Start with the first line of the material. Repeat each line exactly through the one that contains "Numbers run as".

------ Material to process

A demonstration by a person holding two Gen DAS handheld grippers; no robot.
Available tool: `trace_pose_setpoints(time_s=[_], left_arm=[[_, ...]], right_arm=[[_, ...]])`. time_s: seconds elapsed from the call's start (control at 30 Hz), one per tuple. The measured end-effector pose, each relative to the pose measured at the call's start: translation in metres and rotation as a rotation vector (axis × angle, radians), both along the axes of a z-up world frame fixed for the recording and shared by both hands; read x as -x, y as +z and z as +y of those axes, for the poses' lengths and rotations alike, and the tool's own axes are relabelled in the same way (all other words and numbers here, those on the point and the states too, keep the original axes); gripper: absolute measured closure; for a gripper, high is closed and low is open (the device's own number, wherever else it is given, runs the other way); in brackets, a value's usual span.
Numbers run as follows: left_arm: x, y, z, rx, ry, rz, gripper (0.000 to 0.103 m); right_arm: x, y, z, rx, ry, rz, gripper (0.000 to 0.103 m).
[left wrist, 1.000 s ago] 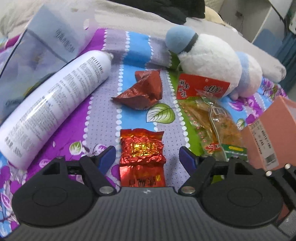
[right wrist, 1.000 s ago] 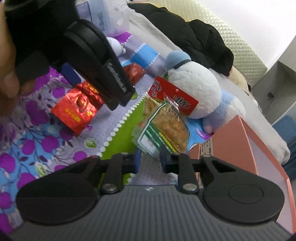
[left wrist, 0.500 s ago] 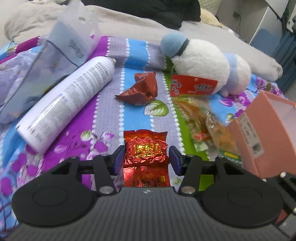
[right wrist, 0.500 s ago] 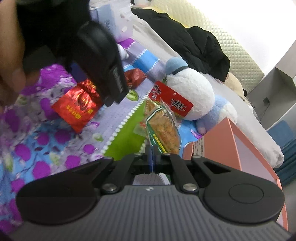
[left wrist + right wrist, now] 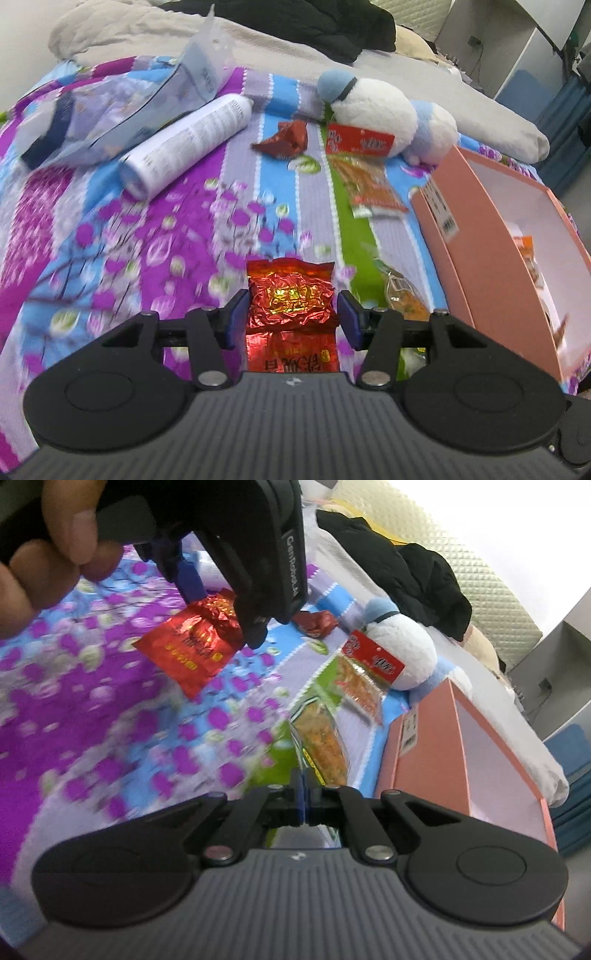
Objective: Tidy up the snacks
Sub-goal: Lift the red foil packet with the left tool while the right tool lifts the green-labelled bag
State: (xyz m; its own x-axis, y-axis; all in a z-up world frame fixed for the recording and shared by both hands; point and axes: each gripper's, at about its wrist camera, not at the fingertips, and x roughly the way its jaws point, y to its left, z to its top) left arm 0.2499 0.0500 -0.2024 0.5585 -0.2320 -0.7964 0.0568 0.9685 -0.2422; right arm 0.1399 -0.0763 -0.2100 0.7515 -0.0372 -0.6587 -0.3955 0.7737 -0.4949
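Note:
My left gripper is shut on a red foil packet and holds it above the flowered bedspread; the packet also shows in the right wrist view. My right gripper is shut on the end of a clear packet of orange snacks, lifted beside the pink box. That packet also shows in the left wrist view. A second clear snack packet with a red header and a crumpled dark red wrapper lie on the bed.
The open pink box stands at the right with a snack inside. A white and blue plush toy, a white spray bottle and a plastic bag lie further back. A dark jacket lies behind.
Both grippers have risen and pulled back with their packets. The left gripper closed on the red foil packet and lifted it. The right gripper closed on the clear packet and carried it toward the pink box.

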Motion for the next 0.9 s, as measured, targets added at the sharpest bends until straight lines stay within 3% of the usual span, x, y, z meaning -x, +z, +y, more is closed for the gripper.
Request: trace_pose_setpoints(time_s=[0.37,0.73,0.8,0.87,0.9], left_arm=[[0.081,0.009,-0.008,-0.024,-0.017,0.019,0.046],[0.106,0.012,-0.019,-0.038,-0.037,0.030,0.046],[0.107,0.012,-0.019,-0.036,-0.036,0.029,0.046],[0.107,0.012,-0.019,-0.034,-0.034,0.032,0.046],[0.106,0.012,-0.019,-0.034,-0.034,0.032,0.046]], right_arm=[[0.071,0.013,-0.018,-0.120,-0.014,0.056,0.100],[0.100,0.010,-0.037,-0.247,-0.055,0.128,0.095],[0.100,0.011,-0.041,-0.283,-0.070,0.146,0.087],[0.099,0.010,-0.045,-0.333,-0.087,0.170,0.048],[0.099,0.010,-0.049,-0.365,-0.097,0.179,0.039]])
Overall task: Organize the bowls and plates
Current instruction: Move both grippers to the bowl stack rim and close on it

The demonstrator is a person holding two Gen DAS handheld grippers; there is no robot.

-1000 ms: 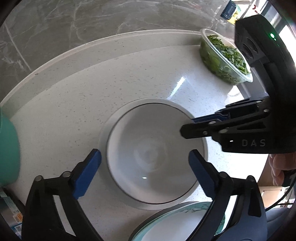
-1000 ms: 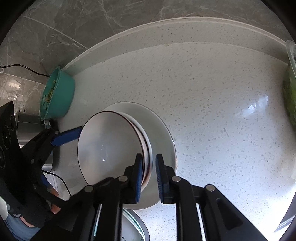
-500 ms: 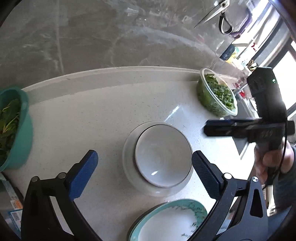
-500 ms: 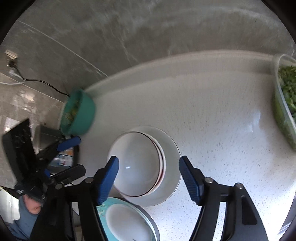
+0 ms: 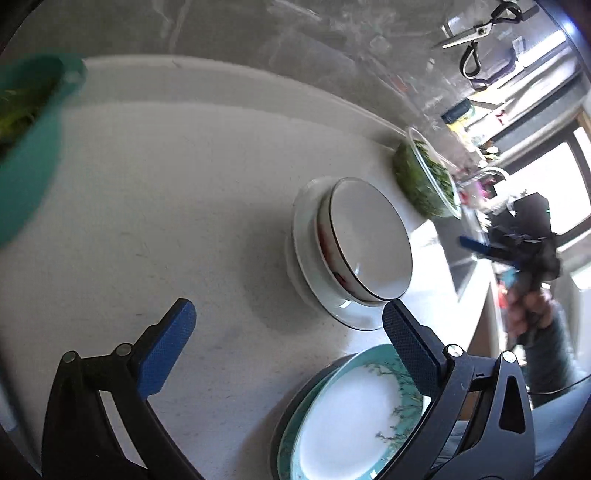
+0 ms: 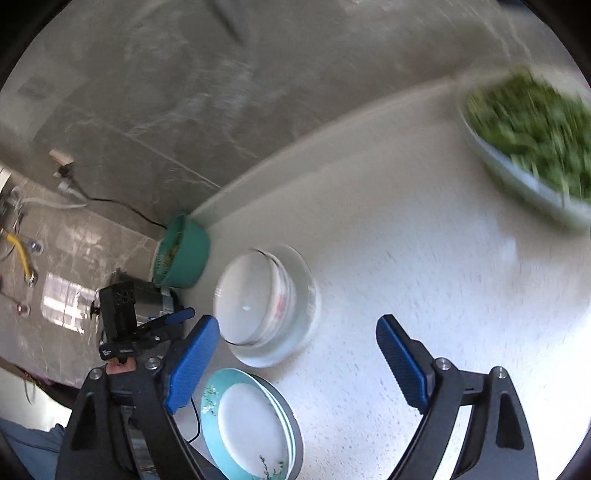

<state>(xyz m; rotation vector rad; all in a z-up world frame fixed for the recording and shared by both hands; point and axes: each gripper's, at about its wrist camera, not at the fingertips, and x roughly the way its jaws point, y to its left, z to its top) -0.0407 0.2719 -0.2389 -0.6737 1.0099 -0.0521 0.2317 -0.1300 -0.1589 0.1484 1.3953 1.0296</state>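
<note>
Both my left gripper [image 5: 288, 332] and right gripper [image 6: 297, 350] gape wide, empty. Beside the stacked bowls [image 5: 364, 240], teal plates [image 5: 347, 417] are partly hidden by one finger; greens container [image 6: 532, 144] blurred.

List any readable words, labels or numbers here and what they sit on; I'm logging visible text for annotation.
None can be read.
White mark on the left tool, seen from the right wrist: too small and blurred.
Packaging beside the teal basin: blurred.
Plates, bowl, counter: no text, only a plant pattern on the top plate.

Teal colander [image 6: 183, 251], blurred greens container [image 6: 532, 144], perhaps scissors [image 5: 476, 29], on the wall
</note>
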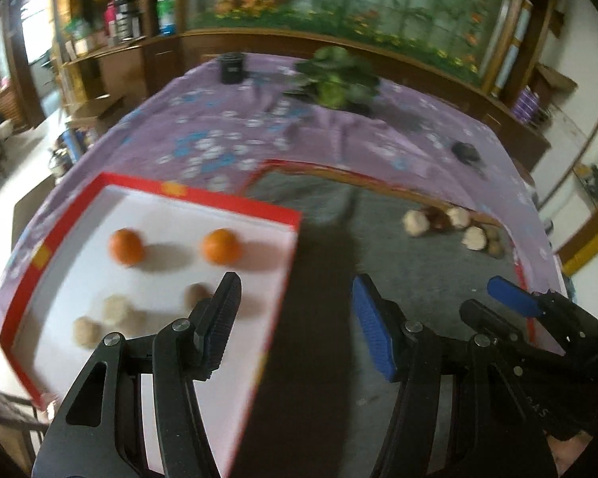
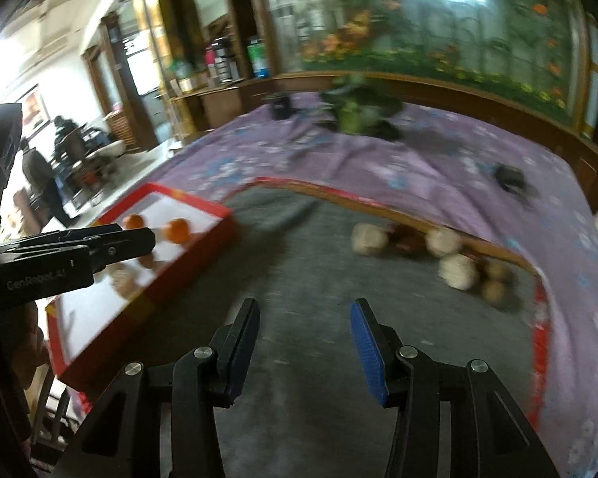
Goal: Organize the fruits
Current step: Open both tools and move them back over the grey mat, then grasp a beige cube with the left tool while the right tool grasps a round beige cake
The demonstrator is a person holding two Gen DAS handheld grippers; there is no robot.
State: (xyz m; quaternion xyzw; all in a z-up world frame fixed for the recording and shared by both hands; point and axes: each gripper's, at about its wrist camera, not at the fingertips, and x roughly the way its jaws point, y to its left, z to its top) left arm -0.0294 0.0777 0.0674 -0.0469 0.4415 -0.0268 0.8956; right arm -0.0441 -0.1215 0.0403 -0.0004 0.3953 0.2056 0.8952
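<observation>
A red-rimmed white box [image 1: 79, 263] holds two oranges [image 1: 126, 246] [image 1: 220, 245] and three small tan fruits [image 1: 115, 307]. My left gripper [image 1: 295, 298] is open and empty, held over the box's right edge. A pile of tan and dark brown fruits [image 1: 454, 227] lies at the far right of the grey tray [image 1: 378, 358]. In the right wrist view my right gripper [image 2: 303, 320] is open and empty above the grey tray [image 2: 307, 263], with the fruit pile [image 2: 450, 255] ahead to the right and the box [image 2: 203, 235] to the left. The views are blurred.
A purple flowered cloth [image 1: 227, 135] covers the table. A potted green plant [image 1: 339, 75] and a black cup [image 1: 232, 67] stand at the back. A small dark object [image 1: 466, 151] lies back right. Wooden shelves and a mural stand behind.
</observation>
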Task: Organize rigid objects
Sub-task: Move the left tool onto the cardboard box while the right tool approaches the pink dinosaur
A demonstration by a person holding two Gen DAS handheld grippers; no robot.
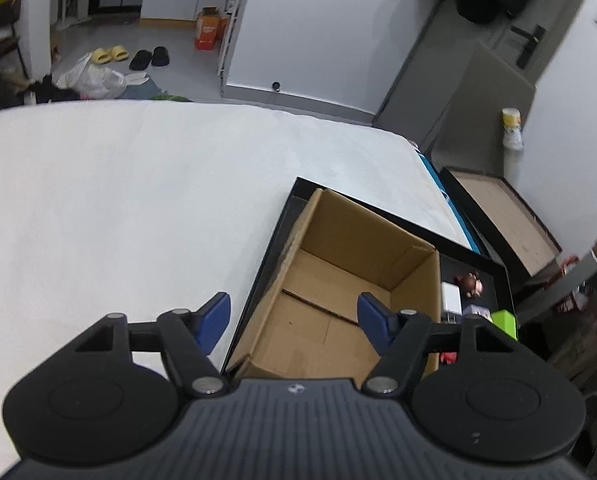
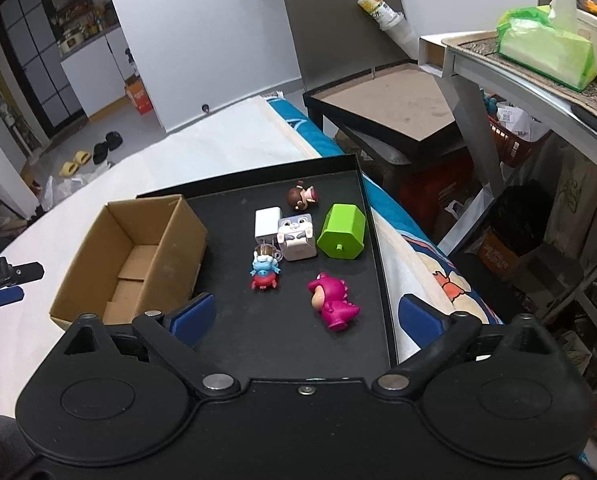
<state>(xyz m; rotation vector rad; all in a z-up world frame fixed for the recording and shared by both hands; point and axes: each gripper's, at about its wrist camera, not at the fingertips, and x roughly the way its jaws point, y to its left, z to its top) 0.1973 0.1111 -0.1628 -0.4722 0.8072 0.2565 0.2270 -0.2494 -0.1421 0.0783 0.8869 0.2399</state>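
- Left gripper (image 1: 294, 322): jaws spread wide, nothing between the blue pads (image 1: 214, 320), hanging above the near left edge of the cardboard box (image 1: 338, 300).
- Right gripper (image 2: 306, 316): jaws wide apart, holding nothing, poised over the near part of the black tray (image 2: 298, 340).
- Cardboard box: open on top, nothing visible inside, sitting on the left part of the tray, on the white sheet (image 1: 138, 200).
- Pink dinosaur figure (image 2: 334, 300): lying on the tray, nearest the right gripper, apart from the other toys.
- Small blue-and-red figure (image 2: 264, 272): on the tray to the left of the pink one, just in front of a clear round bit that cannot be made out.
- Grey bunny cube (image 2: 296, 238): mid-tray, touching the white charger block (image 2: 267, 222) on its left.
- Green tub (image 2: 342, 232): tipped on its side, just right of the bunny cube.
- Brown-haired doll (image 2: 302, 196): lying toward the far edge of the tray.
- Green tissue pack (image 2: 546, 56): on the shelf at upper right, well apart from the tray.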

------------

Result of the exercise:
A demonstration by a person holding two Gen DAS handheld grippers; no robot.
Available tool: `trace_pose_setpoints(time_s=[_], left_arm=[[_, ...]], right_arm=[[_, ...]])`. time_s: seconds elapsed from the call's start (control at 30 Hz), one per tuple. The measured end-effector pose, each relative to the pose measured at the call's start: translation in metres and rotation as a rotation vector (axis × angle, radians), both along the axes of a z-up world frame fixed for the recording and shared by both hands; read x as -x, y as +z and z as +y of those axes, for the poses' lengths and rotations alike, and the tool's own axes are relabelled in the same way (all other words and numbers here, those on the point and the states too, keep the original axes); gripper: absolute measured closure; for a gripper, high is closed and low is open (the device's own number, wherever else it is given, runs the other way); in brackets, a value's usual span.
Numbers run as follows: left_arm: x, y, z, rx, ry, rz, gripper (0.000 to 0.103 m); right_arm: x, y, z, rx, ry, rz, gripper (0.000 to 0.103 m).

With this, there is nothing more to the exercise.